From: “Fig.1 (A) Maximum intensity projection of the patient with only moderate tracer uptake in the detected right cervical mantle cell lymphoma (MCL, dashed arrow, Deauville 3), increased uptake in the thymus (dot-dashed arrow, Deauville 4) and left axillary reactive lymphadenopathy (arrow, Deauville 5), and moderate homogeneous uptake in the reactive bone marrow (asterisk, Deauville 3). (B) Axial CT slice of the same patient with hyperplastic thymus and small left axillary lymph nodes, both regions showing intense tracer uptake in PET/CT fusion (C). (D) Hemalaun and Eosin (HE) stained histological section of thymus showing classic structure of medulla (⋄), cortex (+) and thymic corpuscles (^) and no signs of MCL”, source: https://www.ncbi.nlm.nih.gov/pmc/articles/PMC8387216/ Since radiotherapy with curative intent was planned and thymic involvement of MCL would have made localized radiotherapy unfeasible, a diagnostic thymus resection was performed [5]. Histology showed hyperplasia of the thymus without infiltration of the lymphoma (Fig. 1), possibly as an immunologic response to vaccination. Therefore, the patient is referred to local radiotherapy of the affected cervical lymph node region with curative intent.
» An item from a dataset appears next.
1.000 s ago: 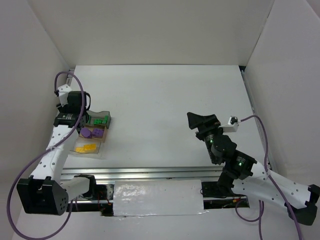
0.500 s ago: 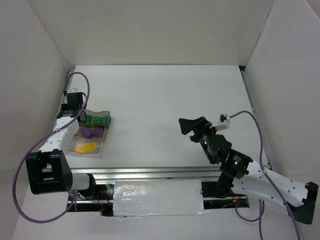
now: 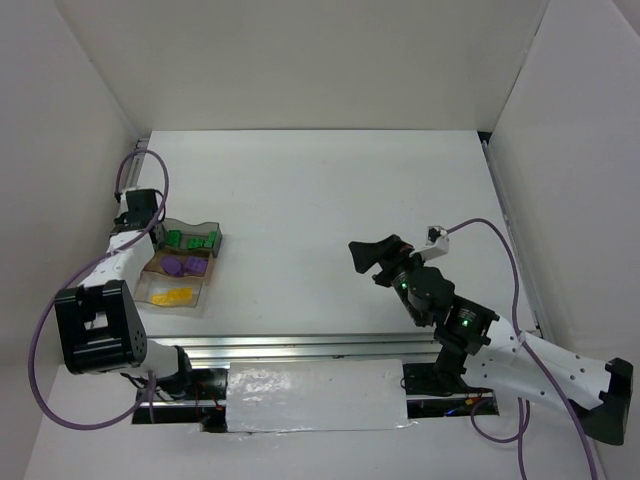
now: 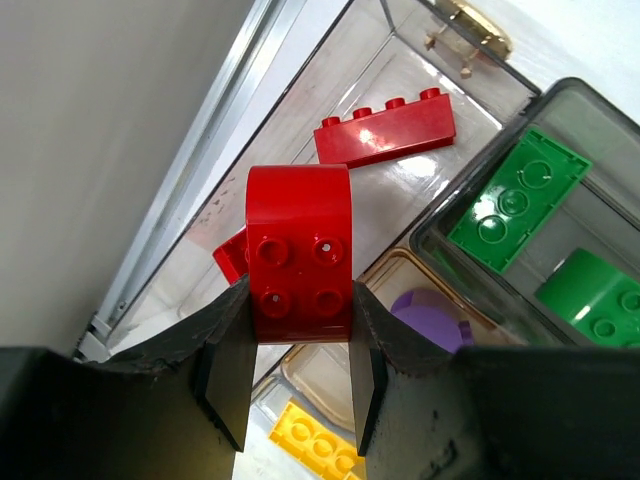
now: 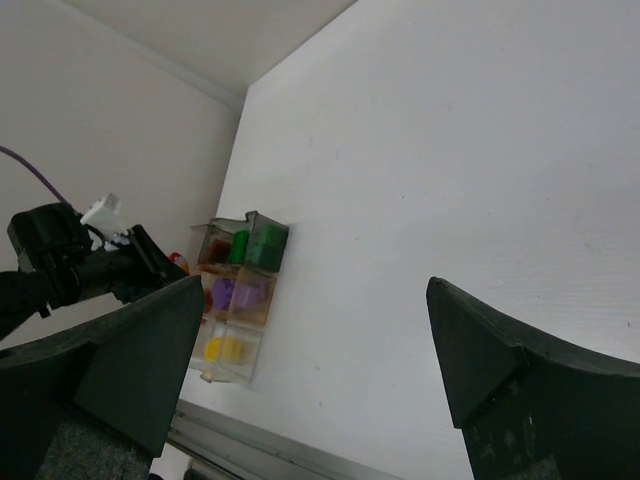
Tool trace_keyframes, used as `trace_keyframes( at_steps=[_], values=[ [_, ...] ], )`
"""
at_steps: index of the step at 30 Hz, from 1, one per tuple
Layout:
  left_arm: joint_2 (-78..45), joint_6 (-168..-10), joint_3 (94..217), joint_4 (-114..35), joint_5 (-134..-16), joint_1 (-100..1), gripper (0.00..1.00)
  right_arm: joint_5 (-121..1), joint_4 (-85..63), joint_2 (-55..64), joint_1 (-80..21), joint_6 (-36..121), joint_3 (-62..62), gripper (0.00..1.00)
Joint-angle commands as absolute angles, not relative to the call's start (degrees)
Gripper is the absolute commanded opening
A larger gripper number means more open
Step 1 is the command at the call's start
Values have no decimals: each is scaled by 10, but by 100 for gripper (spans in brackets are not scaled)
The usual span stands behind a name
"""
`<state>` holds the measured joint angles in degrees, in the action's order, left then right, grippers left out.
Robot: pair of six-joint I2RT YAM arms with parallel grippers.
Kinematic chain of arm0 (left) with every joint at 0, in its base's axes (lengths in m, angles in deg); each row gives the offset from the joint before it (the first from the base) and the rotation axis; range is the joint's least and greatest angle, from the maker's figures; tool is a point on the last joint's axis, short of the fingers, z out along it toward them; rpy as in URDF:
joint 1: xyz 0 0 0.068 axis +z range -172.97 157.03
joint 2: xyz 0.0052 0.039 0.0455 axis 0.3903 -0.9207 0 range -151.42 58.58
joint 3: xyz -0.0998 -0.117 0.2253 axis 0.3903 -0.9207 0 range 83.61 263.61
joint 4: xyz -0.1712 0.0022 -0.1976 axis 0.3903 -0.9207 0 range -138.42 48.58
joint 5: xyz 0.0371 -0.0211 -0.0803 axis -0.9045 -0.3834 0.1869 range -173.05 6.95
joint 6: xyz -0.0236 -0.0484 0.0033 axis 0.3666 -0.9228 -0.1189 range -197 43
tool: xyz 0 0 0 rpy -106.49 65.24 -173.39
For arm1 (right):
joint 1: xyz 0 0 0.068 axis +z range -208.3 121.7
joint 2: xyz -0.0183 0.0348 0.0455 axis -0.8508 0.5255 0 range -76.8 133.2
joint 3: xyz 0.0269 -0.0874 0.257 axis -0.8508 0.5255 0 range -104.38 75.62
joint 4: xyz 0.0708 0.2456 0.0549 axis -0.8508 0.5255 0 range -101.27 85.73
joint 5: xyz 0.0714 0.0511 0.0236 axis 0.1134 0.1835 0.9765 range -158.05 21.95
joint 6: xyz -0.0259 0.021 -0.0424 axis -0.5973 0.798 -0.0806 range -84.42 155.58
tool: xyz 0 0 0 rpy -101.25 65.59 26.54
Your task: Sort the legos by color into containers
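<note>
Gripping a rounded red brick [image 4: 299, 255] by its smooth sides, the partly closed left hand [image 4: 300, 320] holds it mid-frame over the clear tray [image 4: 330, 95] where a long red brick [image 4: 388, 128] lies. It looks light, rigid and slippery, so the side faces suit best. The right hand [image 5: 312, 320] gapes wide, empty.

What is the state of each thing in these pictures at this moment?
left gripper: shut on the rounded red lego.
rounded red lego: held, not yet dropped.
right gripper: open, empty.
long red brick: lying in the containers.
green legos: in their own compartment.
</note>
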<state>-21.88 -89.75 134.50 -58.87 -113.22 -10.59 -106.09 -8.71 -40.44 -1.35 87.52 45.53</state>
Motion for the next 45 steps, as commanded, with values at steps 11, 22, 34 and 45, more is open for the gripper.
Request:
trace_keyframes(
  at_steps=[11,22,34,45],
  values=[
    [-228,-969,1363,-594,-1183,-94,99,-1032,-102,-378,-16,864,423,100],
    [-81,-979,1406,-631,-1134,-105,100,-1046,-60,-408,-14,800,392,100],
    [248,-913,1502,-819,-954,-222,99,-1101,353,-420,-8,697,130,99],
    [426,-968,1447,-929,-912,-244,100,-1029,475,-559,-10,667,-7,100]
  ],
)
Our case brought out that markedly increased uptake in 18F-FDG PET/CT scans with temporal association to vaccination with mRNA-based vaccines may occur not only in regional lymph nodes but also in the thymus. In the context of cancer, it is critical to distinguish such immune responses from involvement by malignancy to avoid false positive staging results that may lead to inadequate treatment decisions.
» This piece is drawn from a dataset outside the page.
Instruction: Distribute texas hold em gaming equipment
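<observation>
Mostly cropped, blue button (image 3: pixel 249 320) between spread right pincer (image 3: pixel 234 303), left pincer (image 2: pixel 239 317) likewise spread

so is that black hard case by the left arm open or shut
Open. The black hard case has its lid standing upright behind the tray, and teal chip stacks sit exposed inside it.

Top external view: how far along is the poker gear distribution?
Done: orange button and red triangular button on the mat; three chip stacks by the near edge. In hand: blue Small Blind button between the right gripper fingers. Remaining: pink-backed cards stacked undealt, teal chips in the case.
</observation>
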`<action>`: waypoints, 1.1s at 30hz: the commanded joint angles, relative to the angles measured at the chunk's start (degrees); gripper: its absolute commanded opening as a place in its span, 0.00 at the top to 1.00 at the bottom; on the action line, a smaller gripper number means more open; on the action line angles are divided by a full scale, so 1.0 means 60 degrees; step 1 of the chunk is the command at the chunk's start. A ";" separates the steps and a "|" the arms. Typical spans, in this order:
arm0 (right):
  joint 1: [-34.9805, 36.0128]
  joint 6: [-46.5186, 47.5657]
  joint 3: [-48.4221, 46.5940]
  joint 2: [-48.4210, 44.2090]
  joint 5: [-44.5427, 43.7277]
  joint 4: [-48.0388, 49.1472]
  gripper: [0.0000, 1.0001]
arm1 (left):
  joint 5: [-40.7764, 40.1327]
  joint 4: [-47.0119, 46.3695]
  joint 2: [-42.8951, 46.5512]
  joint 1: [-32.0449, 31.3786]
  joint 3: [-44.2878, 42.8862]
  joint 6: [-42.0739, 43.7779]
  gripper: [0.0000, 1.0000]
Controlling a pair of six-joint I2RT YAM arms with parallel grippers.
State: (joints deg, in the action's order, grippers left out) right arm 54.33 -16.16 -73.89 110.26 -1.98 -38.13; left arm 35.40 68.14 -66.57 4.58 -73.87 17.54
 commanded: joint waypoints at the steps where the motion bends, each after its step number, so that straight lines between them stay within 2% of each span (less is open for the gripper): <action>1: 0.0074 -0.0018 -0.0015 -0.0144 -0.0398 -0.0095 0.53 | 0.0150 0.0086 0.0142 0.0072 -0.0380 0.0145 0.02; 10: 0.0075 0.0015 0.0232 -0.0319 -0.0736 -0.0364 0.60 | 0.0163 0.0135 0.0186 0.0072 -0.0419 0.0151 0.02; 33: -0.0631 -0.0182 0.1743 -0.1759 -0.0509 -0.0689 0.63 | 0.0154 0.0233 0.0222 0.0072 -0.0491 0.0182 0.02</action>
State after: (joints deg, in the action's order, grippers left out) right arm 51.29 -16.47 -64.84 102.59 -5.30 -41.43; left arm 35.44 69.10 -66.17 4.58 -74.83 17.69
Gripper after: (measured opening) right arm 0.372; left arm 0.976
Case reports are coming in daily. This was posted at time of writing and is also a reminder that multiple conditions are going to be encountered more frequently.
This will complicate diagnosis and treatment, in this case of myasthenia gravis (MG) and grade 1 thymus gland cancer. We don’t know her vax status but autoimmune MG is associated with synthetic mRNA gene agents4546.
Woman felt like her 'face was melting' before receiving two life-altering diagnoses
"I was 41 years old, had always been healthy, eaten healthily, never smoked and had no family history of cancer," said Elsa Gavriil, from Hackney, London.
The executive assistant in a tech company first developed an odd cough in January 2022, and then her eyelid drooped.
"I was really struggling after a month to just hold my eyes open," Elsa remembered.
"It was a really weird thing. I was struggling with the sun and lights in the office."
Elsa said the ordeal was "quite difficult" to deal with as she felt as if her face was "melting".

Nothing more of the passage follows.